■ ASSIGNMENT ■
Reproduce the listing below in full and exactly; no pictures belong in the copy.

======== DATASET RECORDS ========

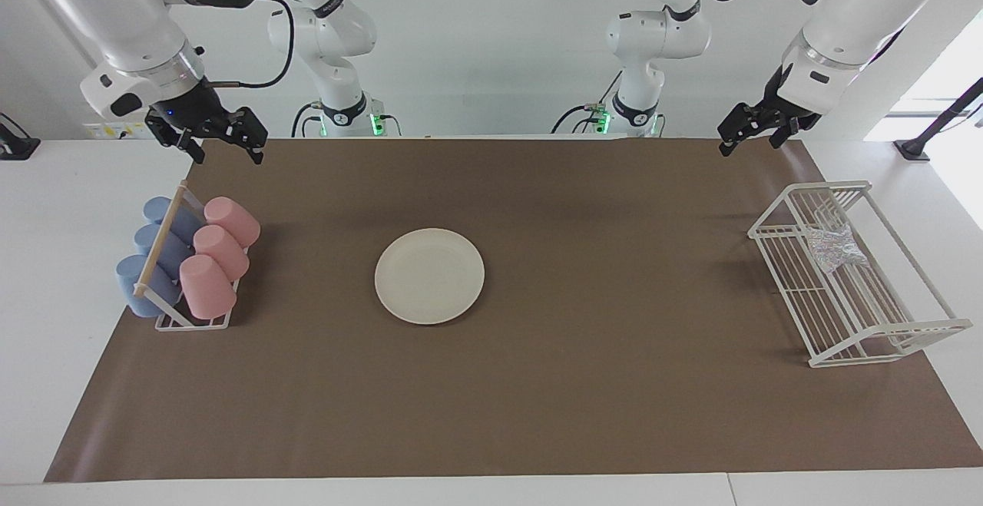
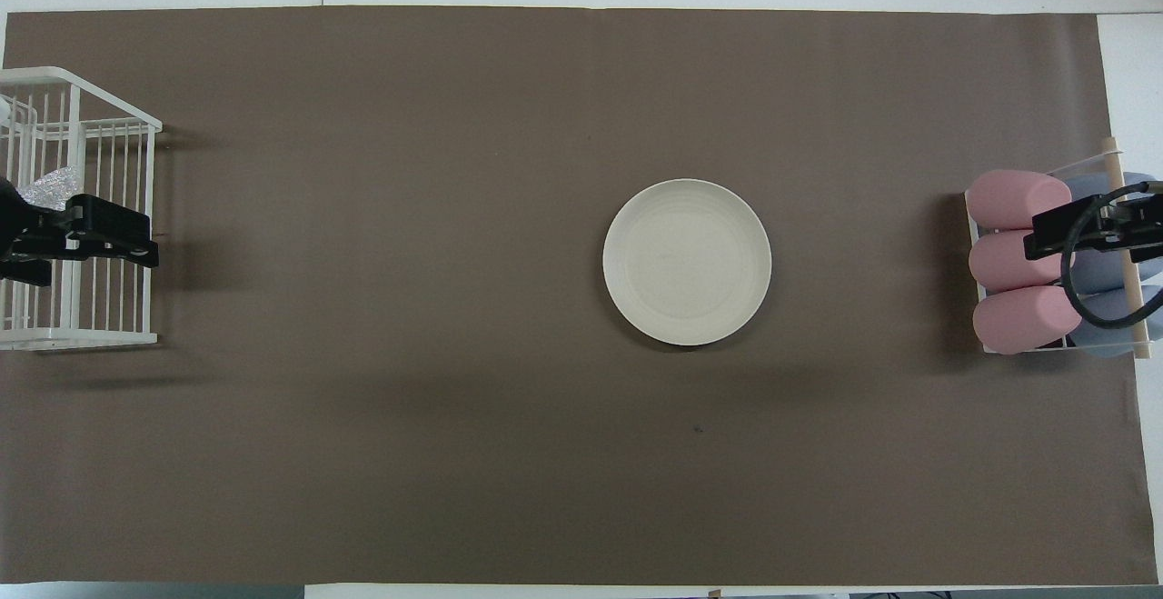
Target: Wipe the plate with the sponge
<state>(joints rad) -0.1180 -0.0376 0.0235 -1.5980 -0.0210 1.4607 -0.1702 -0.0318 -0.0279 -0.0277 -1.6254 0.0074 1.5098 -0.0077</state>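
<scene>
The right gripper hangs in the air at the right arm's end of the table, above the edge of the brown mat nearest the robots. Its two fingers stand wide apart and hold nothing. Below it, farther from the robots, a cup rack holds three blue cups and three pink cups lying on their sides. In the overhead view this gripper covers part of the cups, but the facing view shows it well clear of them.

The plate lies flat on the mat near the table's middle, somewhat toward the right arm's end. It is round, so it has no long axis, and its open face points up. It is well apart from both grippers, with bare mat all round it.

The left gripper hangs in the air at the left arm's end, above the mat's corner nearest the robots. Its fingers are spread and empty.

The wire rack stands farther from the robots than that gripper, at the mat's edge. The sponge lies in it, in the part nearer the robots, crumpled; its long axis runs roughly along the table's length. The sponge is below the left gripper and apart from it, untouched.
</scene>
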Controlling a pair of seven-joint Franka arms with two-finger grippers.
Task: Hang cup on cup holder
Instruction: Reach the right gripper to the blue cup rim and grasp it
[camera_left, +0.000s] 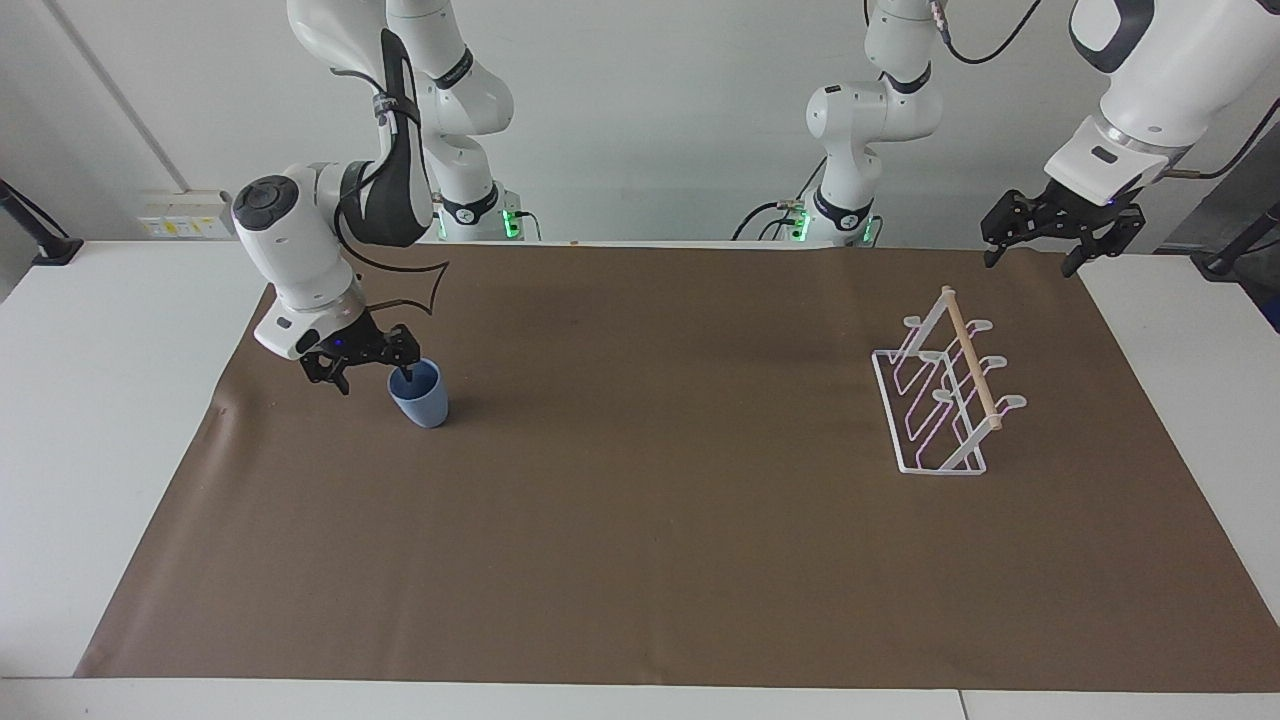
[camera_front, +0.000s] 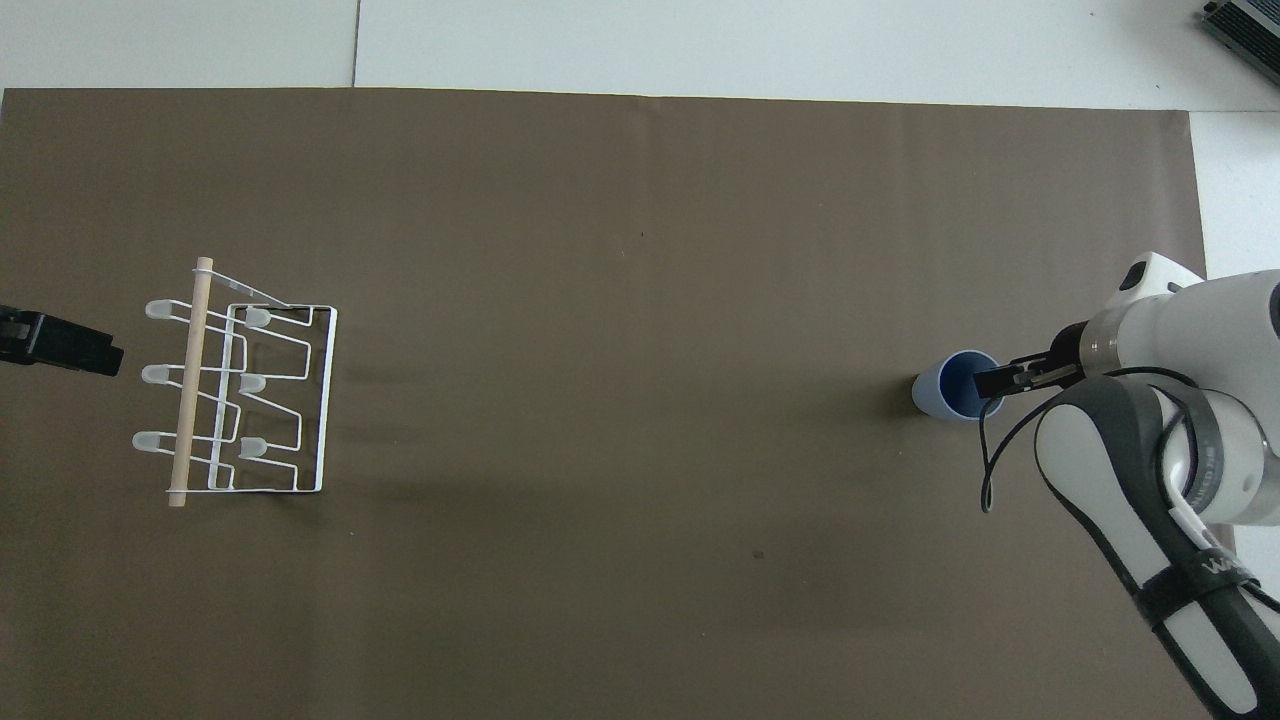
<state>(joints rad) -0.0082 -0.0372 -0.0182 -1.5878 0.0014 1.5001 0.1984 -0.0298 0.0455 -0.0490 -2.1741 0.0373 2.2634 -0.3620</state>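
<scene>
The light-blue cup (camera_left: 424, 403) stands upright on the brown mat toward the right arm's end of the table; it also shows in the overhead view (camera_front: 942, 392). My right gripper (camera_left: 375, 378) is open and low at the cup's rim. One finger reaches into the cup's mouth and the other is outside the wall; in the overhead view (camera_front: 1000, 384) only one finger shows over the mouth. The white wire cup holder (camera_left: 940, 400) with its wooden dowel stands toward the left arm's end (camera_front: 240, 400). My left gripper (camera_left: 1035, 250) waits open in the air beside the holder (camera_front: 60, 345).
The brown mat (camera_left: 650, 520) covers most of the white table (camera_left: 100, 400). The right arm's elbow and cable (camera_front: 1130, 470) hang over the mat's edge beside the cup.
</scene>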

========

■ REPLY ■
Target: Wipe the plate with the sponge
<state>(joints rad) -0.1180 -0.0376 0.0235 -1.5980 -0.0210 1.4607 -0.1702 -0.0318 -0.0279 -0.0277 -1.6254 0.0074 1.5098 -0.0077</state>
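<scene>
The right gripper hangs in the air at the right arm's end of the table, above the edge of the brown mat nearest the robots. Its two fingers stand wide apart and hold nothing. Below it, farther from the robots, a cup rack holds three blue cups and three pink cups lying on their sides. In the overhead view this gripper covers part of the cups, but the facing view shows it well clear of them.

The plate lies flat on the mat near the table's middle, somewhat toward the right arm's end. It is round, so it has no long axis, and its open face points up. It is well apart from both grippers, with bare mat all round it.

The left gripper hangs in the air at the left arm's end, above the mat's corner nearest the robots. Its fingers are spread and empty.

The wire rack stands farther from the robots than that gripper, at the mat's edge. The sponge lies in it, in the part nearer the robots, crumpled; its long axis runs roughly along the table's length. The sponge is below the left gripper and apart from it, untouched.
</scene>
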Controlling a pair of seven-joint Franka arms with two-finger grippers.
Task: Hang cup on cup holder
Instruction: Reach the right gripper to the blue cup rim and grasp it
[camera_left, +0.000s] 
[camera_front, +0.000s] 
<state>(joints rad) -0.0082 -0.0372 -0.0182 -1.5878 0.0014 1.5001 0.1984 -0.0298 0.0455 -0.0490 -2.1741 0.0373 2.2634 -0.3620</state>
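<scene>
The light-blue cup (camera_left: 424, 403) stands upright on the brown mat toward the right arm's end of the table; it also shows in the overhead view (camera_front: 942, 392). My right gripper (camera_left: 375, 378) is open and low at the cup's rim. One finger reaches into the cup's mouth and the other is outside the wall; in the overhead view (camera_front: 1000, 384) only one finger shows over the mouth. The white wire cup holder (camera_left: 940, 400) with its wooden dowel stands toward the left arm's end (camera_front: 240, 400). My left gripper (camera_left: 1035, 250) waits open in the air beside the holder (camera_front: 60, 345).
The brown mat (camera_left: 650, 520) covers most of the white table (camera_left: 100, 400). The right arm's elbow and cable (camera_front: 1130, 470) hang over the mat's edge beside the cup.
</scene>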

This exercise requires no further output.